#### The data:
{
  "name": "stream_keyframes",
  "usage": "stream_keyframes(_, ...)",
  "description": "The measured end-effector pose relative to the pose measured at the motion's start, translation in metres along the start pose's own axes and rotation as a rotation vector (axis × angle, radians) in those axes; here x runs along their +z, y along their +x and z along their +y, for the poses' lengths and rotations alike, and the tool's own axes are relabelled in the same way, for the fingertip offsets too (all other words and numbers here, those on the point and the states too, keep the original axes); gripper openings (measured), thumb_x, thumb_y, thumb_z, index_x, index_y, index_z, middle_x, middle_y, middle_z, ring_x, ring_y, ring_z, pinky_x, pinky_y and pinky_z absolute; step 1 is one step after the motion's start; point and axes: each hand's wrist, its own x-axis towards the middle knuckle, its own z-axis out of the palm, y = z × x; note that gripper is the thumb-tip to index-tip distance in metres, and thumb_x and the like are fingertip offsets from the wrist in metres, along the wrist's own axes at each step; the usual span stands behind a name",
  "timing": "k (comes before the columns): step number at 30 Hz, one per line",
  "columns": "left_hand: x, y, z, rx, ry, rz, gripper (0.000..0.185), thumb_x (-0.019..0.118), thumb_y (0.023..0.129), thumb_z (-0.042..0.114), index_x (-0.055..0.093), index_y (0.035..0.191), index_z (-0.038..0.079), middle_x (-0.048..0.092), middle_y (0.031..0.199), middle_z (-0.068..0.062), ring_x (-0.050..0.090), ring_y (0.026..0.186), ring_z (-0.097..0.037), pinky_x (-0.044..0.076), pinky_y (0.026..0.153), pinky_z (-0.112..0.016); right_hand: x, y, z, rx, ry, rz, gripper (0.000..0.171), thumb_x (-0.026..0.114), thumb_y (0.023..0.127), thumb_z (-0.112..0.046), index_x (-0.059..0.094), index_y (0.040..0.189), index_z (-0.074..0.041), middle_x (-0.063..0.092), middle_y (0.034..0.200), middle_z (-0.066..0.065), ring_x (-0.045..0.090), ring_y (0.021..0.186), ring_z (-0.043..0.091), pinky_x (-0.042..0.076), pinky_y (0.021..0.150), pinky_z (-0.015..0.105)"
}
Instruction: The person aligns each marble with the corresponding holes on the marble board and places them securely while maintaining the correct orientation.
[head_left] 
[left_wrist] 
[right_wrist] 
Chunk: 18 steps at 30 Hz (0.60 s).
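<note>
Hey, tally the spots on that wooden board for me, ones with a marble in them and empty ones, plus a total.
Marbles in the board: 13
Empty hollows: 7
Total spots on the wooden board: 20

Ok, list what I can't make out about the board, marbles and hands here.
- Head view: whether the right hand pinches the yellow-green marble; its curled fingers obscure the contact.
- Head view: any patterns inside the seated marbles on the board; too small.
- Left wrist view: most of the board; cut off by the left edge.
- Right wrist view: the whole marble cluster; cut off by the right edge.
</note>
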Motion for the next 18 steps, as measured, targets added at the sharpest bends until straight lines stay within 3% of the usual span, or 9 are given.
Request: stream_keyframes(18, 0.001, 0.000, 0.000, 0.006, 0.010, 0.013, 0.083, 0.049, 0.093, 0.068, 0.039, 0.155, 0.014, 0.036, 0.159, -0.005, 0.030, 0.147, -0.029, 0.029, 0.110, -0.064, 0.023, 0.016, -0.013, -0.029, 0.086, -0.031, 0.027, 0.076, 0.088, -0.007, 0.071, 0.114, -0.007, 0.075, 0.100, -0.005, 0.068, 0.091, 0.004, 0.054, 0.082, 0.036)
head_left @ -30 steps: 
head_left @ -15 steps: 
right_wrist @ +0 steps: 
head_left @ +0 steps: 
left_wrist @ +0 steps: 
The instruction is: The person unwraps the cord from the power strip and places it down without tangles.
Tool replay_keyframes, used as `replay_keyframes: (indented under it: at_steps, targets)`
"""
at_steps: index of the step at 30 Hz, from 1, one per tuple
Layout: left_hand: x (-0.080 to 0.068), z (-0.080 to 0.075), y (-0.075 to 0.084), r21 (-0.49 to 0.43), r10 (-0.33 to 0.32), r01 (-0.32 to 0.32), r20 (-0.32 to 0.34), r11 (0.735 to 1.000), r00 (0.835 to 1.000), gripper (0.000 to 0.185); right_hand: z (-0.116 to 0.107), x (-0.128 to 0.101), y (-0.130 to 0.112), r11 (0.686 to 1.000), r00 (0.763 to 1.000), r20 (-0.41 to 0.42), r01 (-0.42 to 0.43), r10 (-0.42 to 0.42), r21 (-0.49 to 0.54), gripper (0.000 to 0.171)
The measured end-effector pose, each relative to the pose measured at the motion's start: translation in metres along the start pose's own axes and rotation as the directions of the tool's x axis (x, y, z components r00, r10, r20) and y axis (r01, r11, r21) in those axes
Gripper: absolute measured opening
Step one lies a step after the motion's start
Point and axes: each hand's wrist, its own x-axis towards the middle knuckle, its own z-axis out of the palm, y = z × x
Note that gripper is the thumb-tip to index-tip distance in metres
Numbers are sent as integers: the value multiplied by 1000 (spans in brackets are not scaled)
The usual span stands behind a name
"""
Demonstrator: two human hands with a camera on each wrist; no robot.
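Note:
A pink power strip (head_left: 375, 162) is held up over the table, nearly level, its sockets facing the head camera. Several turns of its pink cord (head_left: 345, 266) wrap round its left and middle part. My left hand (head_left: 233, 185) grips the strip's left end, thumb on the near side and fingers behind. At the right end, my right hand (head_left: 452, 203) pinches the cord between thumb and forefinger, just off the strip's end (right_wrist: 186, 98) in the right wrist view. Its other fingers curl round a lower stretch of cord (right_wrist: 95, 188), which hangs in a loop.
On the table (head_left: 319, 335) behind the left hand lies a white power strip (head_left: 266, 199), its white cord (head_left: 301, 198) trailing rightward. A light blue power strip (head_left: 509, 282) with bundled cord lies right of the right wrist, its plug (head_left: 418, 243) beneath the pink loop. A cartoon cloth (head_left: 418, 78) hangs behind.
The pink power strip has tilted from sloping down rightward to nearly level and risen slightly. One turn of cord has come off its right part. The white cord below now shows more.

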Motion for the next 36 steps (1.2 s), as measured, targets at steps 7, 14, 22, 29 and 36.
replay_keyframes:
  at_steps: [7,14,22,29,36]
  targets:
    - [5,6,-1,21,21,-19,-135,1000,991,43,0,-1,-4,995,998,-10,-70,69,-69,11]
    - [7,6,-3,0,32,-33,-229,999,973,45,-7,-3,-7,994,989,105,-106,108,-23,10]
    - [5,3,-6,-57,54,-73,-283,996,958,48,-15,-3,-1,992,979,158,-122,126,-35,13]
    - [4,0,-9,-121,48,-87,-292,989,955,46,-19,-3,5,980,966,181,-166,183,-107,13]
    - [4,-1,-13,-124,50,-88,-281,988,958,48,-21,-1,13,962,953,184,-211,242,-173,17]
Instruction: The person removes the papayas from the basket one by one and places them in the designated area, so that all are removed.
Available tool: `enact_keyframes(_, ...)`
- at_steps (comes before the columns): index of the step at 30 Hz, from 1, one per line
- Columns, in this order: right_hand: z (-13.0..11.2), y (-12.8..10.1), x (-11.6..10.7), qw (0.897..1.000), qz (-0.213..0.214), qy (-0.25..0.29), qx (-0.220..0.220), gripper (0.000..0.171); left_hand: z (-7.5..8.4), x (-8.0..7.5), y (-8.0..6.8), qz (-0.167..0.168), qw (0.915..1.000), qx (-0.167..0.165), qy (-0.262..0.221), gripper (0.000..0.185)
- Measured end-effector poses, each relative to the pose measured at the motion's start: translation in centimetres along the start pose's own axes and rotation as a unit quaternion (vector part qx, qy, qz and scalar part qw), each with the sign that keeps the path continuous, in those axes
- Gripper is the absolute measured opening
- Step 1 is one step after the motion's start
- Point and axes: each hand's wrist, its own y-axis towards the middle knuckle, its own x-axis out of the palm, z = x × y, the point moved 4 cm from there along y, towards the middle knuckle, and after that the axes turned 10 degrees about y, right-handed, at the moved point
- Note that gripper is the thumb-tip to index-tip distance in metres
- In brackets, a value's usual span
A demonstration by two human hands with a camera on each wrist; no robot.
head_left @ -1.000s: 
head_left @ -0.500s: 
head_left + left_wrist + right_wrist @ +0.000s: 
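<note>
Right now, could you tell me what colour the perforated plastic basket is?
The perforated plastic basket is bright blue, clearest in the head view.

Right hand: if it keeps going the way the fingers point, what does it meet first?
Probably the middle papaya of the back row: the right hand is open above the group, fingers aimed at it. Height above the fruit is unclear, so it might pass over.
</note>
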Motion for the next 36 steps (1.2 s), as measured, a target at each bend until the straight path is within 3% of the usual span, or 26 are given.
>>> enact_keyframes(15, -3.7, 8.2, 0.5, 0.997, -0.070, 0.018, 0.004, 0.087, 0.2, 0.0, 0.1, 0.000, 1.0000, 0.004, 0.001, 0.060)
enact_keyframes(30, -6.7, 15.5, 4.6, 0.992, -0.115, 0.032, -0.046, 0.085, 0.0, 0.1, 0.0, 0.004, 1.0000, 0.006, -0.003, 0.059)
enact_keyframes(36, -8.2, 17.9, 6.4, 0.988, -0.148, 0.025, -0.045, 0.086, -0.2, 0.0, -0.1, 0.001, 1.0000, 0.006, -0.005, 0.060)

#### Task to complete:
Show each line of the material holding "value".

#### Reply:
Numbers are sent as integers: the value multiplied by 1000 (spans in brackets are not scaled)
- In brackets, a value's usual span

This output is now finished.